Kolejny tydzień z calcio za nami. Runda niezbyt obfitująca w spotkania na szczycie. Mimo tego dało się zobaczyć kilka ciekawych rzeczy i ładnych bramek. Meczem kolejki był zdecydowanie pojedynek Romy z Fiorentiną. Swoje trzy grosze dołożyły drużyny Napoli, a także Interu. Juventus był z kolei nudny jak flaki z olejem. Mogliśmy też obejrzeć występy kilku Polaków. Zapraszam na Włoskie Espresso!
Na początek z nowinek. Jutro zaczynają się rewanżowe pojedynki Ligi Mistrzów. Roma jedzie do Madrytu spróbować powalczyć o dobry wynik. O awans byłoby szalenie ciężko, ale jest szansa pozostawić po sobie dobre wrażenie. Dokładnie tak jak ostatnio.
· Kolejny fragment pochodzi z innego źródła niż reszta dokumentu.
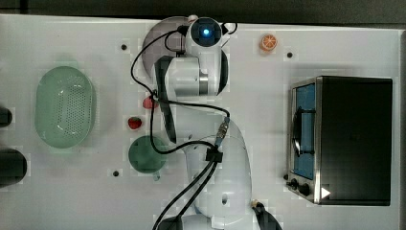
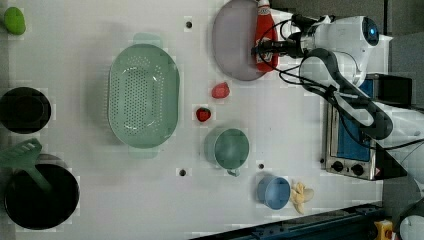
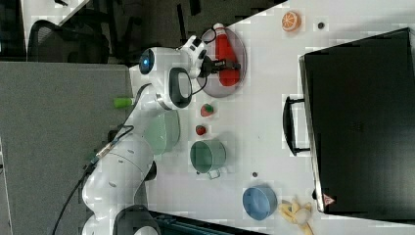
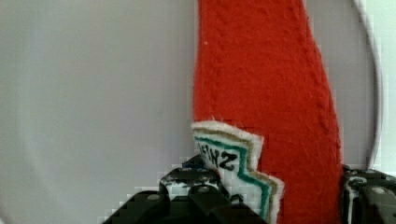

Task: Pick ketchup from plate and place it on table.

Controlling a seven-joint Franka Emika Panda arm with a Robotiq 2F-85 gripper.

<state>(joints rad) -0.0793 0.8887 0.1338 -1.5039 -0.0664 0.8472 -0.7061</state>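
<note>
Ketchup bottle (image 2: 265, 37) lay flat on right part of greyish-pink plate (image 2: 232, 42), far edge of white table (image 2: 90, 200) in the left view. Gripper (image 2: 265, 48) partly closed, fingers (image 4: 189, 184) straddling bottle's labelled body; firm hold undetermined.

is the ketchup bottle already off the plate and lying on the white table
No, in the left view the ketchup bottle lies on the plate.
</note>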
Tego wieczoru Szczęsny nie będzie jedynym Polakiem na boisku. Jak można dowiedzieć się za pośrednictwem oficjalnej strony UEFA, mecz poprowadzi polska ekipa sędziów, z Szymonem Marciniakiem na czele. Z pewnością Polacy mogą być dumni z osiągnięć tego arbitra. Pokazał, że z Ekstraklasy można wybić się ponad przeciętność. W czerwcu będzie sędziował również na Mistrzostwach Europy.
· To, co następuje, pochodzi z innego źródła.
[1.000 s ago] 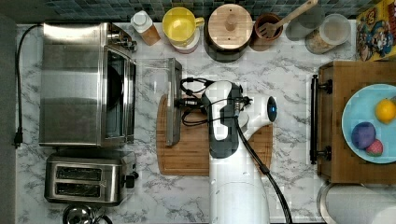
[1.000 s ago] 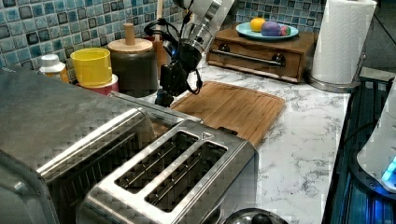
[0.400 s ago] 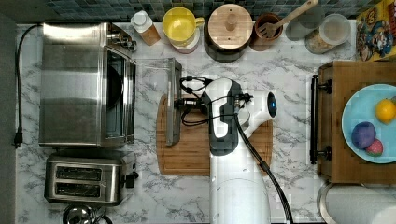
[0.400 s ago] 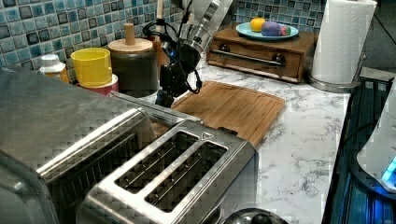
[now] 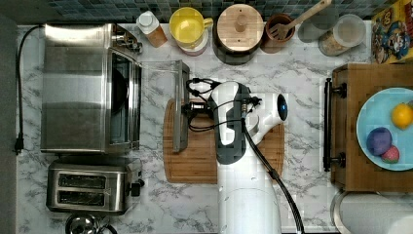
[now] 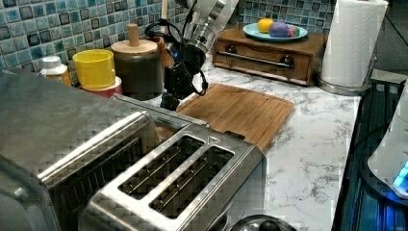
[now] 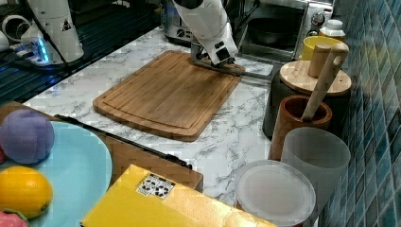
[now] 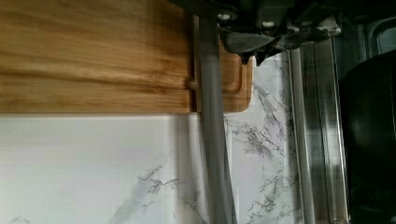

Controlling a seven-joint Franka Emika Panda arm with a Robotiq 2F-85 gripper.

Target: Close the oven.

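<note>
The oven (image 5: 87, 87) stands at the back-left corner of the counter (image 5: 302, 73) as the top view shows it, its black power cord (image 5: 18, 87) running down the top view's left edge of the marble. Its glass door (image 5: 160, 105) is dropped open and lies nearly flat, reaching out toward the middle of the counter, and the metal bar handle (image 5: 181, 107) at the door's free edge hangs over the top view's left edge of the wooden cutting board (image 5: 204, 161). The dark cavity of the oven is open to view in the right view (image 7: 276, 28).

The gripper (image 5: 187, 108) sits at the handle, about midway along the bar, with the white arm reaching in over the cutting board. In the left view the gripper (image 6: 169, 100) points down at the door's edge. The wrist view shows the handle (image 8: 212, 130) as a grey bar running just beside the dark gripper body (image 8: 275, 32), but whether the fingers are spread or closed on the bar cannot be told.

A two-slot toaster (image 5: 90, 187) stands just beside the oven, toward the front-left corner of the counter. Along the back edge stand a yellow mug (image 5: 187, 24), a wooden-lidded jar (image 5: 239, 24) and a utensil holder (image 5: 280, 29) with a wooden spoon.
</note>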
Nasz eksportowy arbiter był rozjemcą włoskich ekip sześciokrotnie. Te trzykrotnie zwyciężały, dwa razy przegrywały, a jeden raz wynik zakończył się remisem. Pięciokrotnie prowadził też spotkania drużyn z Hiszpanii. Ich bilans to: 2 zwycięstwa, 2 remisy, 1 porażka. Raz był arbitrem meczu pomiędzy klubami z obydwu tych krajów. W grudniu sędziował pojedynek Sevilli z Juventusem, który wygrała ekipa Grzegorza Krychowiaka. Przed wtorkowym wieczorem niewiele jest znaków na niebie, które wieściłyby poprawę tych statystyk na korzyść włoskich drużyn. Miejmy jednak nadzieję, że los spłata nam wszystkim figla.
* * *
Właśnie z racji tego, że Roma zagra jutro w pojedynku Ligi Mistrzów, hit kolejki musiał być rozegrany już na samym jej początku. W piątek wieczorem, do Rzymu przyjechała Fiorentina. Na meczu tradycyjnie nie pojawili się kibice z najbardziej gorących sektorów Stadio Olimpico. Ciągle protestują przeciwko temu, że władze oraz policja zdecydowały się wstawić bariery utrudniające im życie i to na środku ich trybuny. Ostatnio wycofano się z drugiego absurdalnego pomysłu, przez który fanatycy Giallorossich mieliby płacić mandaty za zmianę swojego miejsca, co w takich sektorach często zdarza się i nie tylko we Włoszech. Kary miały wynosić nawet po 200 euro.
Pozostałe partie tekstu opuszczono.